Descripción del proyecto
I
Jaime Febrer se levantó a las nueve de la mañana. Madò Antonia, que le había visto nacer, servidora respetuosa de las glorias de la familia, movíase desde las ocho en la habitación, para despertarle.
Habíase dormido tarde, desasosegado y nervioso por la importancia del acto que iba a realizar en la mañana siguiente, y el aturdimiento de un sueño corto e ineficaz le hizo buscar con avidez la caricia reconfortante del agua fría. Al lavarse en una palangana estudiantil, angosta y pobre, Febrer tuvo un gesto de tristeza. ¡Ah, miseria!… Le faltaban las más rudimentarias comodidades en aquella casa de un lujo señorial y vetusto que los ricos modernos no podían improvisar.

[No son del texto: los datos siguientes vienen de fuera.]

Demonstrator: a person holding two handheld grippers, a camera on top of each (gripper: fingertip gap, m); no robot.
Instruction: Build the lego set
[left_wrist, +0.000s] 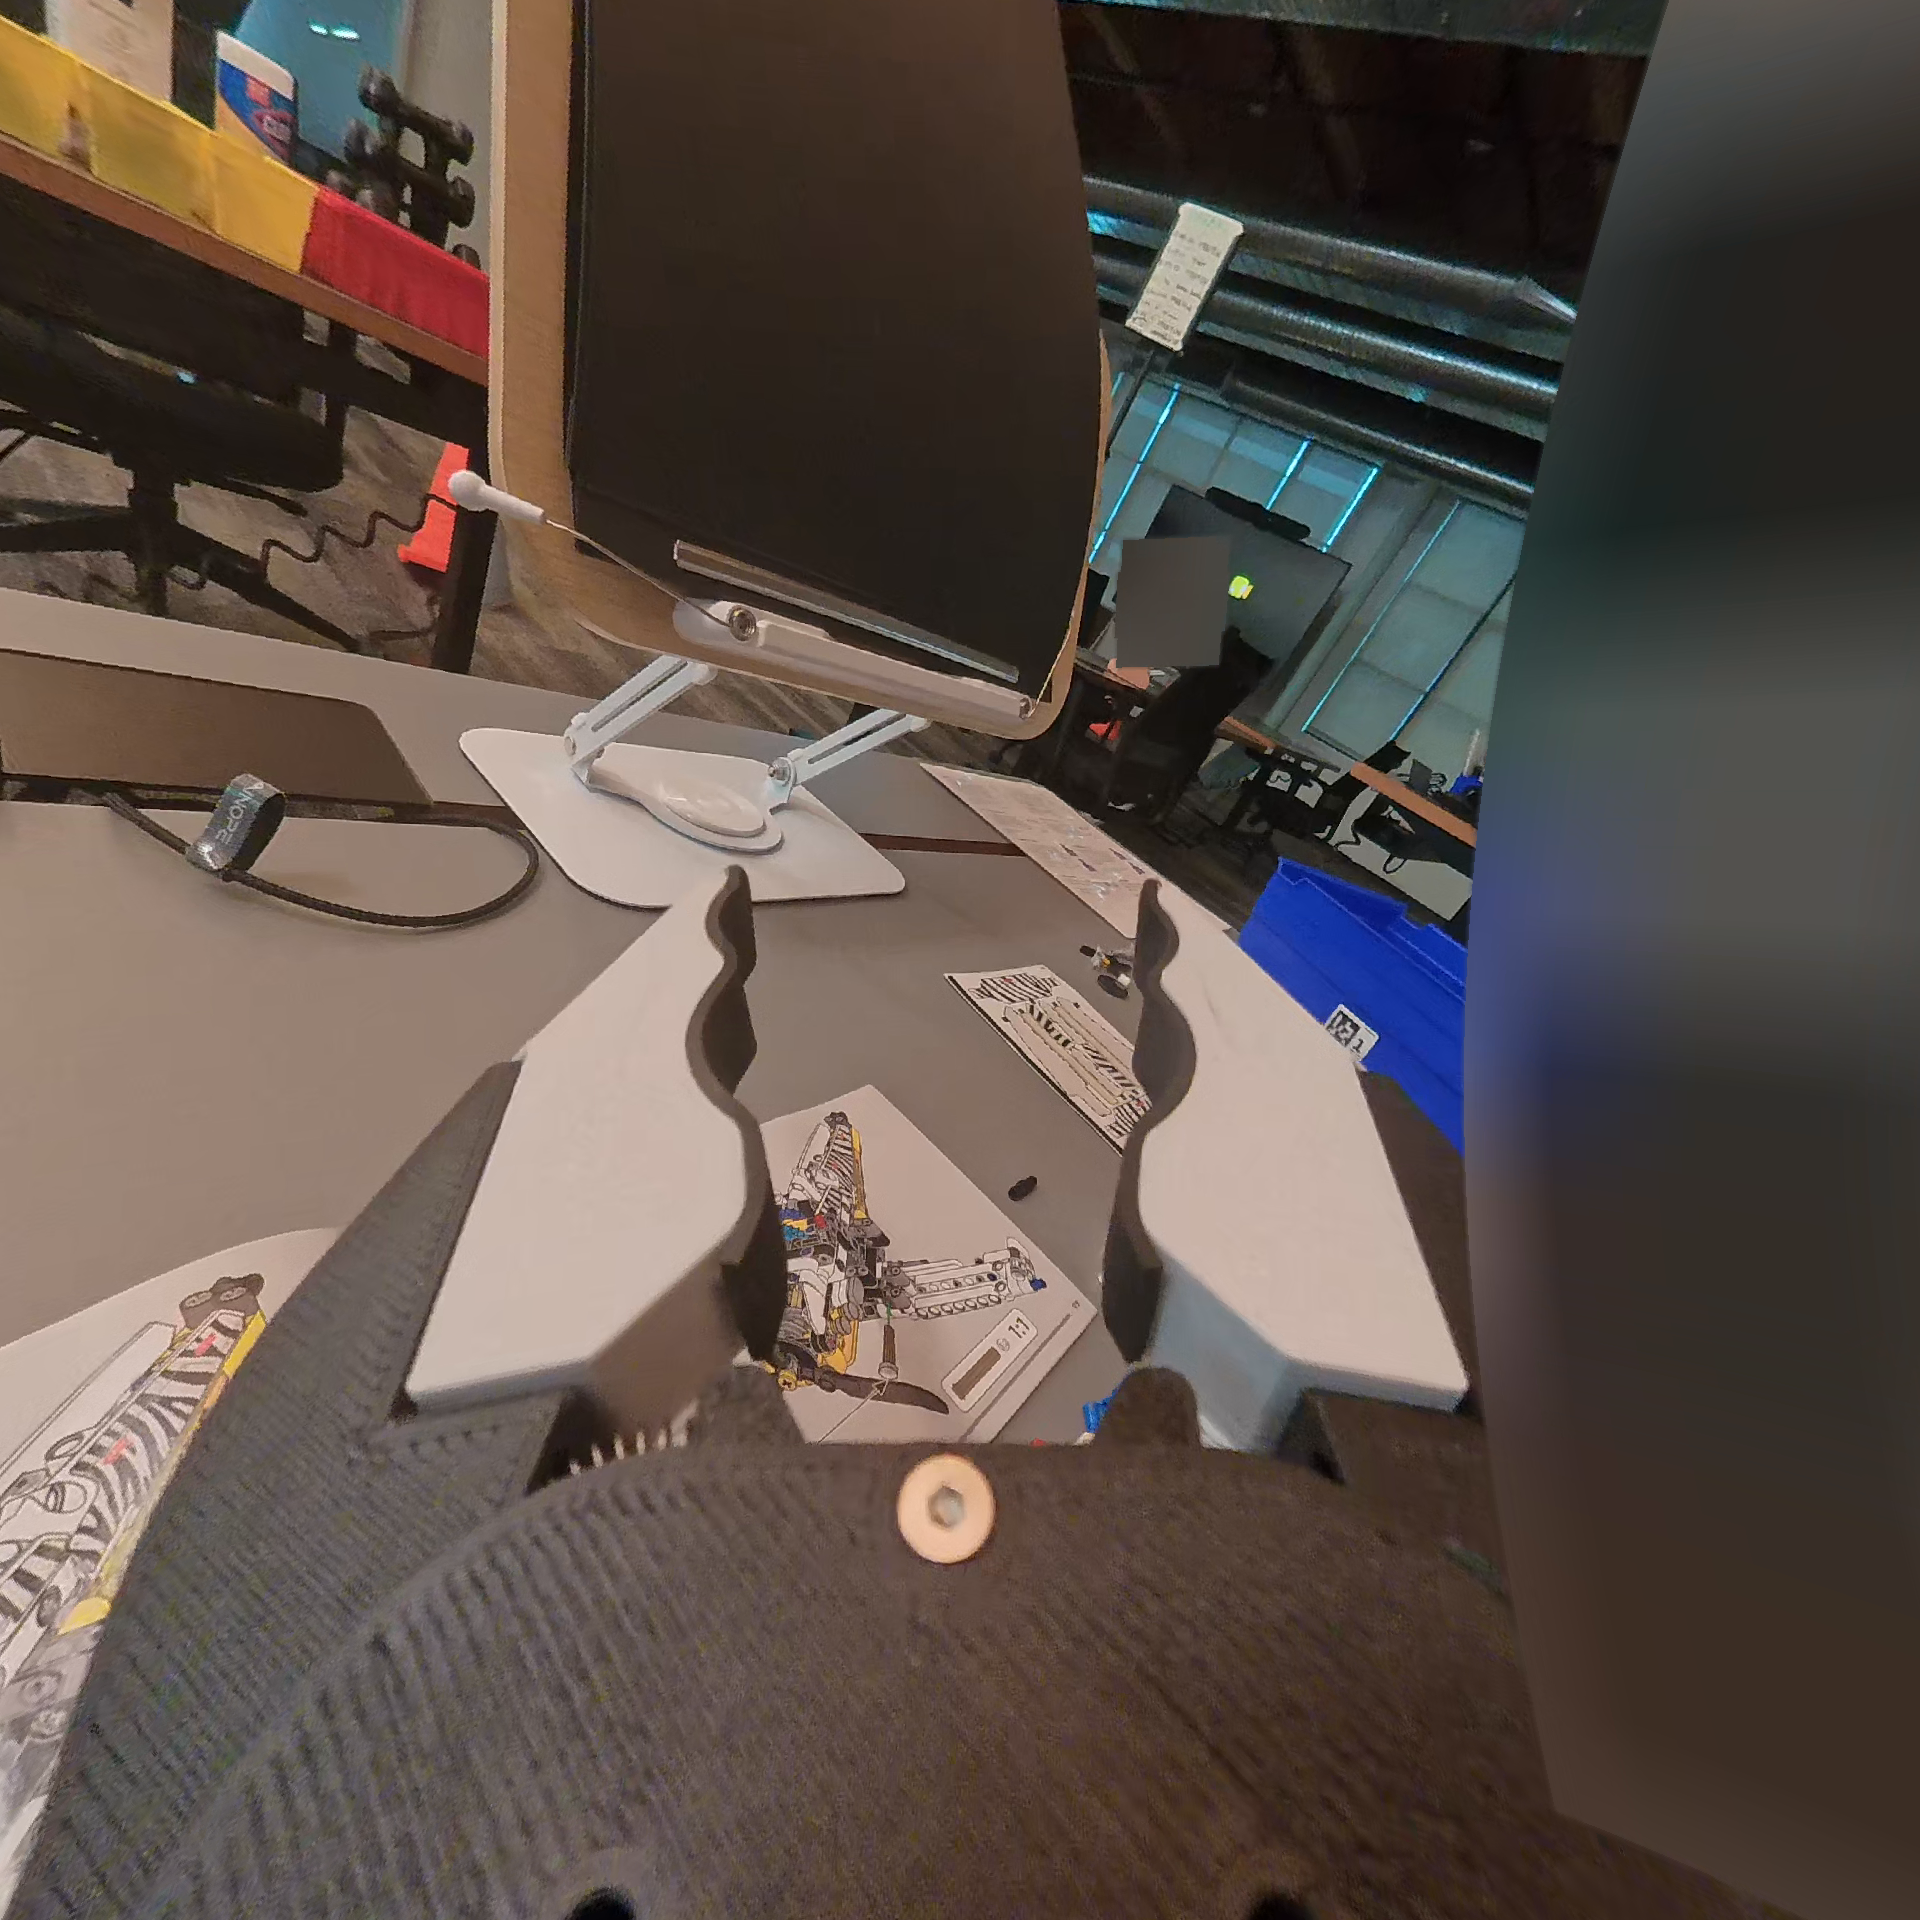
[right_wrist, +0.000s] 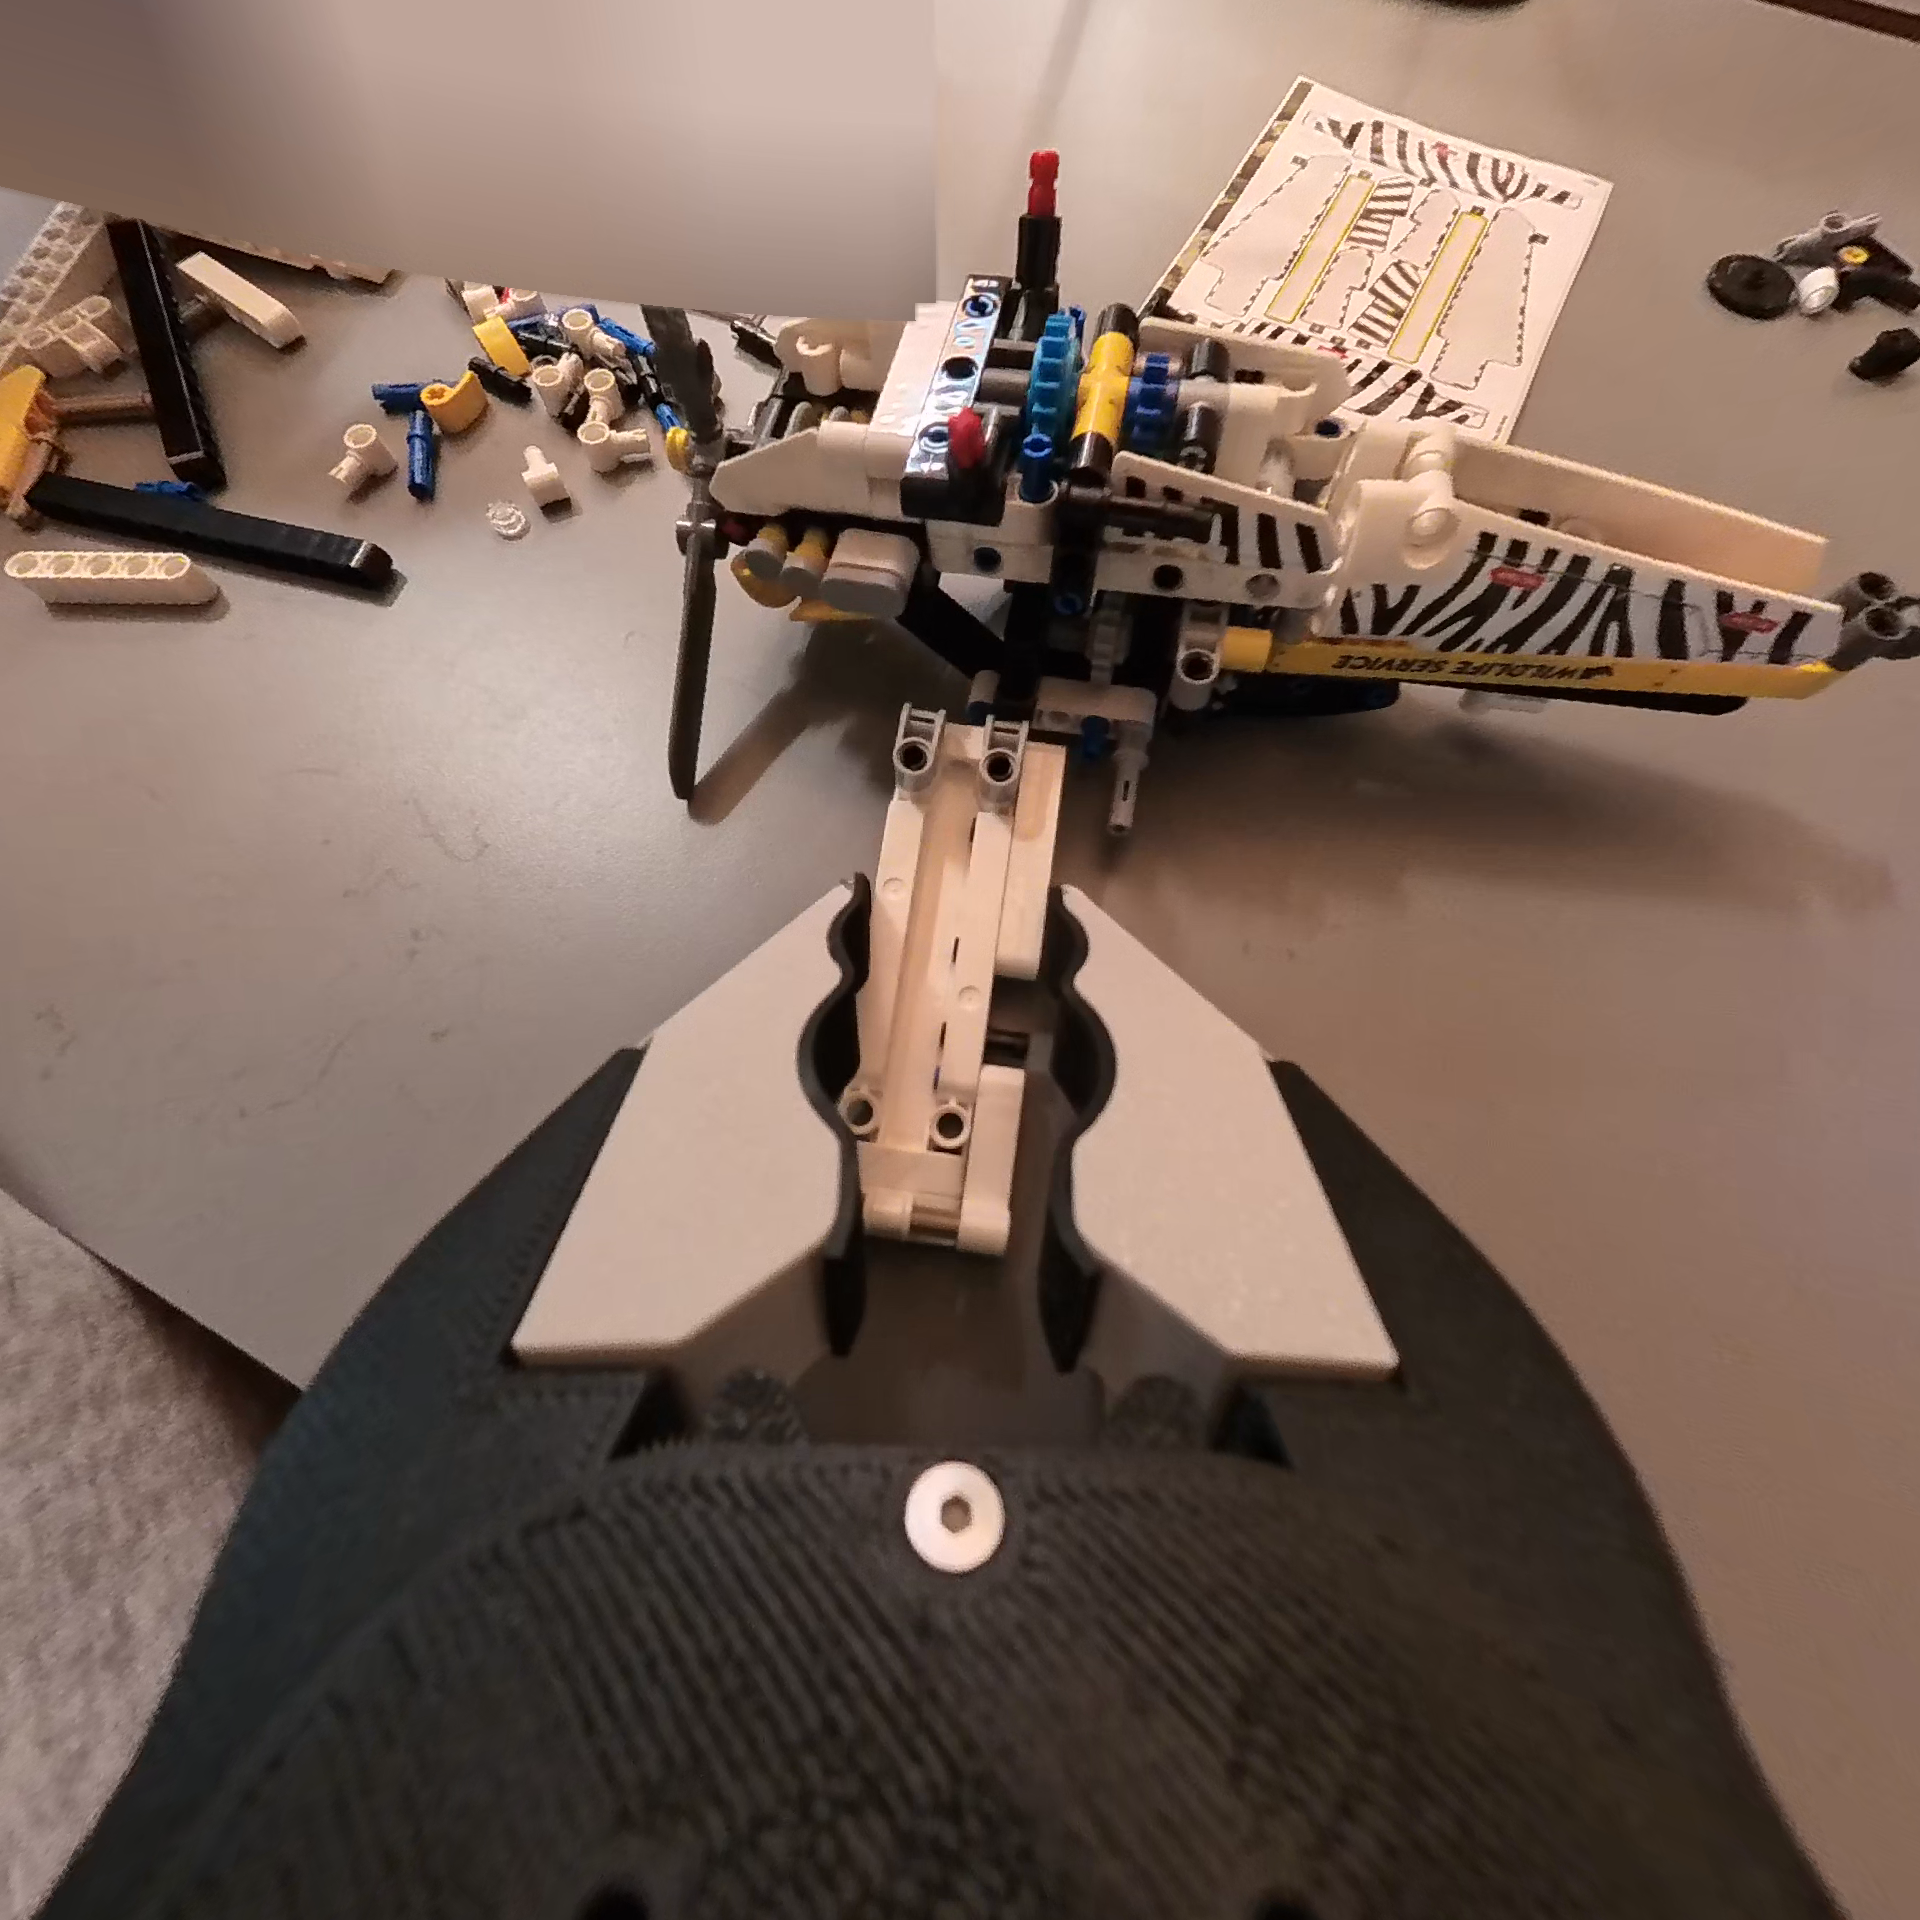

La pobreza surgía al paso, con todas sus molestias, en estos salones que le recordaban los espléndidos decorados de ciertos teatros vistos en sus viajes por Europa. Los techos lucían aún el viejo esplendor de los artesonados, unos obscuros, de artificiosas trabazones, otros con un dorado mate y venerable que hacía resaltar los cuarteles coloreados de las armas de la casa. El dormitorio estaba adornado con ocho grandes tapices. El arco que dividía el verdadero dormitorio del resto de la habitación tenía algo de triunfal, con columnas acanaladas sosteniendo un medio punto de follaje tallado, todo de un oro pálido y discreto, como si fuese un altar. El viejo caserón de los Febrer, con sus hermosos ventanales faltos de vidrios, sus salones llenos de tapices y sin alfombras, sus muebles venerables confundidos con los más ruines enseres, parecíale un príncipe en la miseria, ostentando aún manto brillante y corona gloriosa, pero descalzo y sin ropa blanca.